Alfonso Ribeiro, who had previously been in the cast of the 1980s show Silver Spoons, auditioned wearing a track suit. Carlton was Ribeiro's breakout role, in which he "consistently stole scenes from Will Smith". Ribeiro later stated that Carlton was a character that he "had a blast playing for six years", but also noted that for many years thereafter, the role caused him to be "pigeon-holed as an actor based on that character". In 2017, Ribeiro speculated that following the events of the series, Carlton would have tried to follow his father's career path, becoming a lawyer and eventually working towards becoming a judge.

In the 2020 Fresh Prince of Bel-Air Reunion, Smith noted that the show's comedy "was originally centered on the friction between Will and Uncle Phil... but it quickly become evident that the Will-Carlton dynamic would be the series' primary source of humor", and "the tension between Carlton and Will" therefore became "the tension at the heart of the show". Screenwriter Rob Edwards described how he sought to ensure that Carlton would not be a "walking punch-line" like some sitcom antagonists, but would be a strong character, capable of effectively challenging the protagonist. Despite his faults, primarily arrogance, insecurity, and naïveté, Carlton is also shown as having a number of qualities that black viewers identified as positive even when they were held up to scorn—honesty, studiousness and dedication to education, and respect for his parents.

=== Bel-Air ===
Carlton Banks is played by Jelani Talib in the 2019 short film Bel-Air, a reimagining of the original show as a modern drama. In September 2020, a two-season series based on the short film was picked up by the streaming service Peacock, with Will Smith as an executive producer commenting on his excitement to explore the characters in this format, specifically referencing "[t]he Carlton character, a Black young Republican, modern day? The heat that will be stirred up between these characters". Olly Sholotan was cast as Carlton in the actual reboot, described in one review as "not the same nerdy Alfonso Ribeiro with a token funny dance. He's almost cool—with toned biceps and a friend circle comprised [sic] lacrosse players".

==The Carlton==
Carlton in the original series was known for frequently dancing a specific set of steps to Tom Jones' "It's Not Unusual", a dance routine that gained fame as "The Carlton". Ribeiro developed the dance, later claiming to have drawn inspiration from the appearance by Courteney Cox in the 1984 music video for Bruce Springsteen's "Dancing in the Dark", and by Eddie Murphy depicting white people dancing in Eddie Murphy Raw. On May 24, 2013, Ribeiro made a cameo appearance on The Graham Norton Show to perform "The Carlton", with show guests Will and Jaden Smith.

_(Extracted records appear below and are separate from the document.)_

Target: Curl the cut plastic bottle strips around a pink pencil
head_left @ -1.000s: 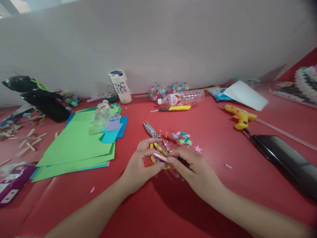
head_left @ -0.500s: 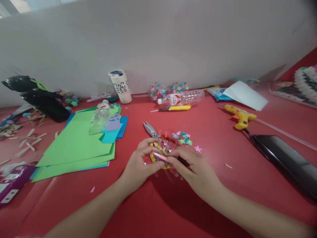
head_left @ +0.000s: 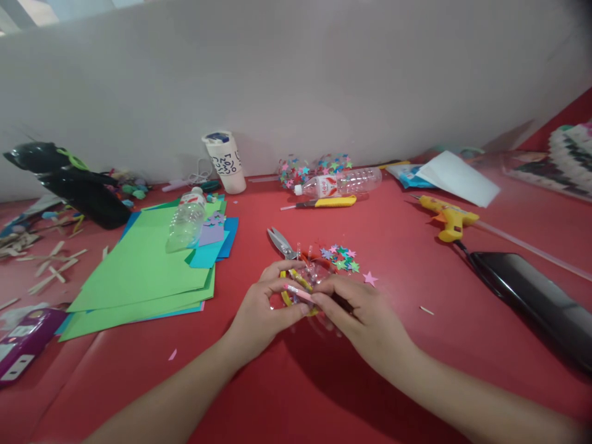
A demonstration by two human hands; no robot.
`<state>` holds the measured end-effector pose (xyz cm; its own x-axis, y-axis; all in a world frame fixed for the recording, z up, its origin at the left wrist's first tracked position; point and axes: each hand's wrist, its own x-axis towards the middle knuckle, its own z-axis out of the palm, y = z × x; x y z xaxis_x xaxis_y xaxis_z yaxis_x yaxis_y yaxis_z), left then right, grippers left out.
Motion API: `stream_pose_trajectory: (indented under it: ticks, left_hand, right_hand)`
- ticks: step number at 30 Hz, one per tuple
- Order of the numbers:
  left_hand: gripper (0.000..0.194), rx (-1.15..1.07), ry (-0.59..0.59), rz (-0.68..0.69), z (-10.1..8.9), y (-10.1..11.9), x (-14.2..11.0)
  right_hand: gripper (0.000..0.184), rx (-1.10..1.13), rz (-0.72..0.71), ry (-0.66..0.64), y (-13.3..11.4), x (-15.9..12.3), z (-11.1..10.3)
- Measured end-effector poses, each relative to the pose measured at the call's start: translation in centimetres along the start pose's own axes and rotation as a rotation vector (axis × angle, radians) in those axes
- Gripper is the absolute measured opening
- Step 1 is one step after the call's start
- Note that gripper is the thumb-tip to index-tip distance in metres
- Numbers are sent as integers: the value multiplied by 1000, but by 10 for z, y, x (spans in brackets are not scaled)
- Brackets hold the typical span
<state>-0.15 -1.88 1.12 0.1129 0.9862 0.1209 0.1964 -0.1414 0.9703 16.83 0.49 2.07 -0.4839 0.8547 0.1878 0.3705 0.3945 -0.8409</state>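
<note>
In the head view, a cut piece of clear plastic bottle point(head_left: 317, 269) with narrow strips sticking out sits between my hands. A yellow band point(head_left: 300, 279) and a pink strip point(head_left: 298, 293) run round its near side. My left hand point(head_left: 266, 302) is closed round its left side, the thumb below the pink strip. My right hand point(head_left: 354, 305) pinches the right end of the pink strip between thumb and forefinger. Just beyond lie scissors point(head_left: 280, 242), their red handles partly hidden behind the plastic. Small foam stars point(head_left: 341, 258) are heaped nearby, and a pink star point(head_left: 370, 278) lies apart.
Green foam sheets point(head_left: 143, 259) lie left, bearing a clear bottle point(head_left: 186, 219). At the back are a white tumbler point(head_left: 226, 161), another bottle point(head_left: 351, 182) and a yellow cutter point(head_left: 333, 201). Rightward sit a yellow glue gun point(head_left: 449, 217) and a black phone-like slab point(head_left: 531, 299).
Both hands stay nearly in place, holding the plastic piece and pink strip. The piece has turned slightly, and its clear upright strips show more than one second ago.
</note>
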Motion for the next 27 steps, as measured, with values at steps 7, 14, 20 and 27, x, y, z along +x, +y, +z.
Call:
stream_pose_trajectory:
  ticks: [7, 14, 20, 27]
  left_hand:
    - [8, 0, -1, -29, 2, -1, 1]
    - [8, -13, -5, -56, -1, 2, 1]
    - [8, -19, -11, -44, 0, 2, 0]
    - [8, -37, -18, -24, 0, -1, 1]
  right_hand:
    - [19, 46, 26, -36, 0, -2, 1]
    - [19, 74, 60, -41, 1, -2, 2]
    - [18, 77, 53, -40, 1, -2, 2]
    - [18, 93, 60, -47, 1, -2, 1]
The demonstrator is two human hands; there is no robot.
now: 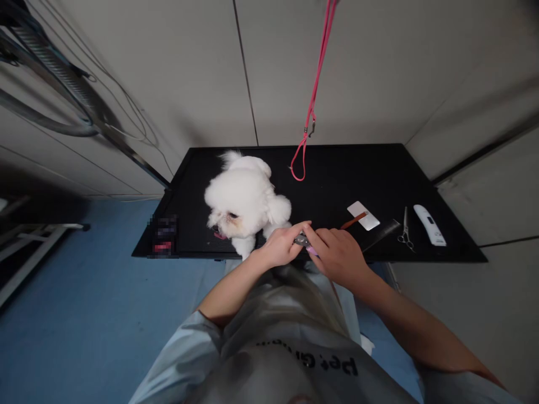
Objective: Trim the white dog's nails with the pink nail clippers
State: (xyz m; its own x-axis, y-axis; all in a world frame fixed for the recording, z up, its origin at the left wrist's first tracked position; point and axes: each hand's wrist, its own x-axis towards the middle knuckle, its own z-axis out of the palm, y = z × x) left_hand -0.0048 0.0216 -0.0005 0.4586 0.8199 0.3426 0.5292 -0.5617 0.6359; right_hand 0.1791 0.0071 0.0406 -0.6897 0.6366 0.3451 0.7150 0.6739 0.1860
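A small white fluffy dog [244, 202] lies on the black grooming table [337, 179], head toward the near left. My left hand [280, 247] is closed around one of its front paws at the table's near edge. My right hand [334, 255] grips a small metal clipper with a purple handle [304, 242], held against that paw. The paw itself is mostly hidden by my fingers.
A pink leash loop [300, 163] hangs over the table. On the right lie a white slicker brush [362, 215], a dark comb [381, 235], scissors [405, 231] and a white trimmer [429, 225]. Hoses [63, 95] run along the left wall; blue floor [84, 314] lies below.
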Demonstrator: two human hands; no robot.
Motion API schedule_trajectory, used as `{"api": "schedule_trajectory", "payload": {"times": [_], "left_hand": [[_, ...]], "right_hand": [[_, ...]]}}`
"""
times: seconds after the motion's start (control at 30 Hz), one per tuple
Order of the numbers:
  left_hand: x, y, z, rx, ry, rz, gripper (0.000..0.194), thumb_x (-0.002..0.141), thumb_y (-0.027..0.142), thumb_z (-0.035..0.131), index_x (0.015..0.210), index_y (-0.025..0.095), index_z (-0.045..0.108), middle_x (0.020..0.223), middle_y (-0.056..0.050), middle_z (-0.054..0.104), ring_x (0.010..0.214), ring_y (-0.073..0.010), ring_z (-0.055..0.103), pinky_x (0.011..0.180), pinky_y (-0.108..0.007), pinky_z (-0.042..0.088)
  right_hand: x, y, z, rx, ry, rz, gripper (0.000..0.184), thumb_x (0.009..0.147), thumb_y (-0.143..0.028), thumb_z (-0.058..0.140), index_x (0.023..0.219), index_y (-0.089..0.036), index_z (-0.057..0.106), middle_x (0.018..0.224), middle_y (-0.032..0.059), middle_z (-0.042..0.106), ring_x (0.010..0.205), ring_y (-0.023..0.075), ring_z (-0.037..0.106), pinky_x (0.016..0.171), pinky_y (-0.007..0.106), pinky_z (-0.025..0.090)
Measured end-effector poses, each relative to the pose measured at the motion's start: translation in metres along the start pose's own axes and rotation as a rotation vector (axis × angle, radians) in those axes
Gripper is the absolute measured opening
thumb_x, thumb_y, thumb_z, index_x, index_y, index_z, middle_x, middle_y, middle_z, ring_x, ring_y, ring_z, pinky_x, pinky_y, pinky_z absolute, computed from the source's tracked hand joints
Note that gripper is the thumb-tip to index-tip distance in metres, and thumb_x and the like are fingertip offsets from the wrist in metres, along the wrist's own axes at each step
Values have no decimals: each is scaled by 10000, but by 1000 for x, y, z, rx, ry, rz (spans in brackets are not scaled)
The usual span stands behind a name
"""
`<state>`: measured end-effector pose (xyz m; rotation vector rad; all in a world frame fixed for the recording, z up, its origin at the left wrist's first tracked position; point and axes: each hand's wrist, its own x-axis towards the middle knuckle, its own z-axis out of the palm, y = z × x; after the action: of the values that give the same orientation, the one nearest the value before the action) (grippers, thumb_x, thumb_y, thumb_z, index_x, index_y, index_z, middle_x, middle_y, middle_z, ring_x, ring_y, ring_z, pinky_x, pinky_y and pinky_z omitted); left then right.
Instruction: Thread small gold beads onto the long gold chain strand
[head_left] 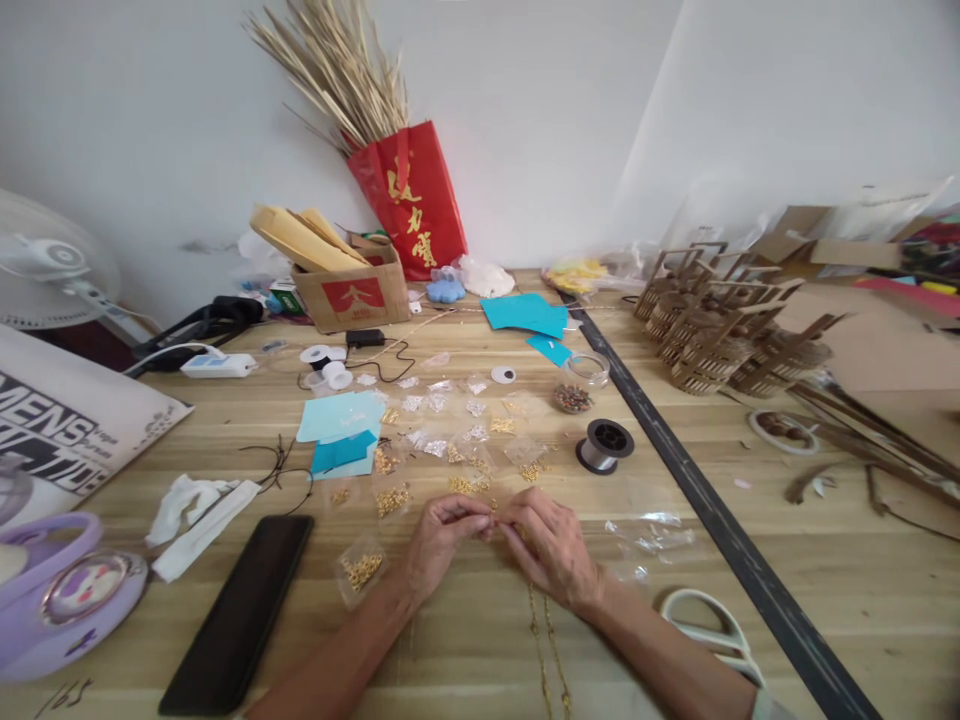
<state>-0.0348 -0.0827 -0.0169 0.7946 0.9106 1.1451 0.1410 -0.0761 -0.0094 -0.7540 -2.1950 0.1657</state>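
My left hand [450,530] and my right hand [551,545] meet fingertip to fingertip low over the wooden table. Both pinch at one spot, where a tiny piece is too small to make out. From beneath my right hand a thin gold chain [550,645] hangs down toward the table's near edge in two strands. Just beyond the fingers lie small clear bags with gold findings [469,485]. Nearer my left forearm is another bag of gold rings [364,572]. Silvery bits in bags [427,442] are spread farther back.
A black phone [238,615] lies left, white-handled scissors [709,630] right. Beyond stand a wire spool [604,447] and a bead dish [574,398]. Teal cards [341,430] lie left of the bags. Small wooden baskets [712,340] crowd the right; a cardboard box [356,295] and red bag [420,200] stand behind.
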Motion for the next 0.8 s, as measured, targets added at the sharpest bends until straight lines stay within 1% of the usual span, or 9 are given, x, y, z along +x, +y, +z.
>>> {"api": "schedule_trajectory", "payload": {"times": [0.47,0.8], "left_hand": [[0,-1,0,-2,8,-4,191,549,270,827,654,144,730,561,-12,673,553,-114,585,616,-240,461],[0,0,1,11,12,-11,182,546,272,827,641,147,733,566,-8,664,562,-108,565,615,-228,443]], "right_hand": [[4,-3,-2,-8,15,-9,105,909,-153,468,877,-159,568,755,54,576,709,155,539,612,258,442],[5,-4,-4,-11,7,-15,86,904,-145,484,898,-154,569,758,58,583,709,158,535,607,258,437]]}}
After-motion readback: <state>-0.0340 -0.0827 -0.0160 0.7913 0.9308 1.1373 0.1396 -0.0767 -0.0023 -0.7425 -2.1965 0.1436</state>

Ribeiro incorporated the dance into his performance for week four of season 19 of Dancing with the Stars, earning the only perfect 10 of the episode, along the way to winning the season.

=== Lawsuit ===
In December 2018, NBC and CBS reported that Ribeiro, along with Instagram star Russell Horning, aka Backpack Kid, and rapper Terrence Ferguson, aka 2 Milly, brought a lawsuit against Epic Games for their decision to feature respective choreographies in the popular game Fortnite. "The Carlton" was one of the many dances that Fortnite players can purchase for their avatars. Epic Games declined to comment on the lawsuits. The U.S. Copyright Office denied him a copyright for his dance in January 2019. The Copyright Office described the contested work as "a simple routine made up of three dance steps, the first of which is popularly known as 'The Carlton'", describing the steps for the entire routine as follows:

The dancer sways their hips as they step from side to side, while swinging their arms in an exaggerated manner. In the second dance step, the dancer takes two steps to each side while opening and closing their legs and their arms in unison. In the final step, the dancer's feet are still and they lower one hand from above their head to the middle of their chest while fluttering their fingers.

In March 2019, Ribeiro dropped the lawsuit against Epic Games.